Photo By Jean Housen

(ATHENS) - Wary about the introduction of capital controls in case of a failure to agree a bailout deal on Monday, Greeks are withdrawing cash, but with a calm fatalism begotten from struggling through six years of economic crisis.

Greeks haven't been making a sudden run on their banks, having steadily reduced their holdings since December, when the early elections were called that propelled the radical left anti-austerity Syriza party to power.

Between December and April Greek individuals and companies withdrew 31.4 billion euros ($35.7 billion).

Indications are that the pace of withdrawals has picked up, with at least three billion euros taken out in the past week, according to local media.

Many Greeks are doubtful that their Prime Minister Alexis Tsipras will reach a deal on Monday with Athens' EU and IMF creditors on the reforms the country needs to undertake in exchange for 7.2 billion euros in bailout loans.

Without the funds Greece will almost certainly fail to make on June 30 a payment of around 1.5 billion euros to the IMF, and therefore faces the very real risk of crashing out of the eurozone.

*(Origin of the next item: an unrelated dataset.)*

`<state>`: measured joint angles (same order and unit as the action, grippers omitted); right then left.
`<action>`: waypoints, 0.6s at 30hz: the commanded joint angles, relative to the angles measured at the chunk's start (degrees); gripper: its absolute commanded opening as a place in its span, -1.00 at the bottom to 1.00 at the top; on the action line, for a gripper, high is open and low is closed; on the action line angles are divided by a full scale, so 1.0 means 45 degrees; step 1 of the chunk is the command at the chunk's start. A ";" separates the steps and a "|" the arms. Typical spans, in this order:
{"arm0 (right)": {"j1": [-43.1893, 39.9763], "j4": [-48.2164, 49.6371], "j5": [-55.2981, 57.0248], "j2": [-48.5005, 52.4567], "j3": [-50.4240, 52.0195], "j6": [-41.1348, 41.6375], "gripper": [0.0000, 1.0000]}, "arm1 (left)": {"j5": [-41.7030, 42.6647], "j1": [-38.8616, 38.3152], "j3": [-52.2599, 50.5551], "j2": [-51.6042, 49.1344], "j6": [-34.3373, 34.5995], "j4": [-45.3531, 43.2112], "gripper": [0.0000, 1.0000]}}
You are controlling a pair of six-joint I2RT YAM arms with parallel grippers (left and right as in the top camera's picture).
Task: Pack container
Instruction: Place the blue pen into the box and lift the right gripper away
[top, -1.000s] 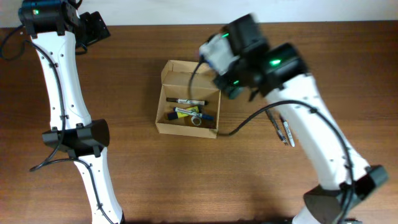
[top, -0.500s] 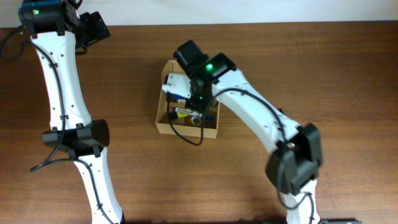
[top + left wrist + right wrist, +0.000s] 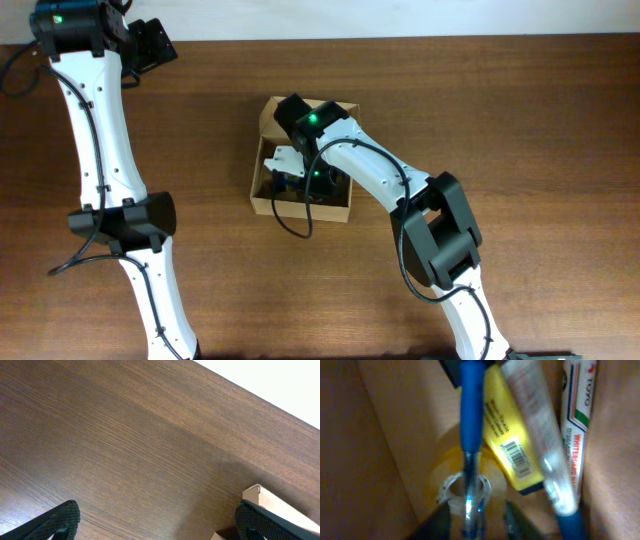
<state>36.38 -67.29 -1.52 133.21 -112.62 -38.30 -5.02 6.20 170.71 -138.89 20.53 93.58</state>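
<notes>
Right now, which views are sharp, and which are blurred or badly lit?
Overhead: sharp, evenly lit, though the right arm covers much of the container. Left wrist: crisp grain on the table, backdrop blown out white. Right wrist: dim, soft close-up; the blue pen and marker are smeared.

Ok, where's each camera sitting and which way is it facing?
Overhead: above the table, looking straight down; left arm and right arm show, right gripper in the container.
Left wrist: on its arm, facing the table; open fingertips show, container corner at right.
Right wrist: inside the container, facing pens and tape; fingers at bottom.
Shared: all see the container.
</notes>
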 commanded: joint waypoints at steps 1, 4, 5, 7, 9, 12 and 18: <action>0.0083 -0.0058 0.0355 -0.1093 -0.0384 0.1273 -0.14 | -0.0185 0.0053 0.0189 -0.0024 -0.0112 -0.0015 1.00; 0.0078 -0.0194 0.0505 -0.2142 -0.0612 0.1889 -0.07 | -0.0185 0.0053 0.0189 -0.0024 -0.0112 -0.0015 1.00; 0.0063 -0.0228 0.0534 -0.2540 -0.0675 0.1996 -0.04 | -0.0185 0.0053 0.0189 -0.0024 -0.0117 -0.0015 1.00; -0.0034 -0.0243 0.0544 -0.3585 -0.0719 0.2220 -0.04 | -0.0185 0.0053 0.0189 -0.0024 -0.0117 -0.0015 1.00; -0.0282 -0.0287 0.0549 -0.4707 -0.0714 0.2297 -0.02 | -0.0185 0.0053 0.0189 -0.0024 -0.0117 -0.0015 1.00; -0.1015 -0.0316 0.0588 -0.6353 -0.0714 0.2540 -0.02 | -0.0185 0.0053 0.0189 -0.0024 -0.0117 -0.0015 1.00; -0.4061 -0.0121 0.0563 -0.8952 -0.0457 0.3813 -0.05 | -0.0185 0.0053 0.0189 -0.0024 -0.0117 -0.0015 1.00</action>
<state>24.71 -67.92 0.21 96.18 -115.33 -25.76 -5.02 6.20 170.71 -138.89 20.53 93.58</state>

A payment default would prod Greeks to pull out their money on a massive scale, sparking a real bank run.

But, as economists have pointed out in recent days, the government would probably try to prevent that by slapping on so-called capital controls -- limits on transfers and withdrawals -- as did neighbouring Cyprus in 2013 and has only recently removed.

Yet there was no frenzy in front of ATM machines in Athens on Friday, even though capital controls and default was on everybody's tongues.

"Nobody's stressed out because they've already taken it all out!" joked Panos, 23, a delivery man waiting in front a branch of the National Bank of Greece, one of the country's top four commercial banks, in the middle class neighbourhood of Kolonaki.

Not everyone: a retiree said she came to pull out the rest of her savings after having waited three hours the day before to make a withdrawal.

Maria, 39, said she took out "several hundred euros in case there is no more cash in the ATMs" but that she hadn't touched her savings.

- Showing 'responsibility' -

Nikos, a 54-year-old doctor, said he came to take out 1,000 euros for his mother "who is worried after having listened to the news."

Others consider it something of a national duty not to pull the rug out from under the banks.

Kyriaki, a 31-year-old financial analyst, said she "didn't want to be responsible for" a bank run and that she hasn't pulled out her money.

Nevertheless she conceded that if she had a lot of savings, she "might see things differently."

Similarly Athina, who has a foreign bank account, has so far resisted transferring her savings out of the country "because you can't at the same time want both Greece to overcome this crisis and contribute to weakening the system."

This National Bank of Greece branch had limited cash withdrawals to 2,500 euros, which according to banking sources is a normal procedure when too many people try to pull out funds at one branch, and is unlikely a stealth introduction of controls.

BNG's board chairwoman, Louka Katseli, meanwhile on Friday called on Greeks to show "responsibility" as "each of their acts", particularly cash withdrawals, has a "global effect" on the system.

Officials have been quick to tamp down alarmist rumours.

But as the Bank of Greece insisted Friday the country's banking system was stable, sources said it had appealed to the European Central Bank (ECB) for an increase in the lifeline that has kept Greek banks afloat in recent months.

The ECB held an emergency meeting on Friday and increased its funding by 3.3 billion euros, according to the Greek state news agency ANA.

The ECB has refused for months to let Greek banks use government bonds as collateral for central bank loans, leaving only emergency liquidity assistance funding open to them which it has increased in increments.

An increase of 3.3 billion euros would by far be the biggest since February.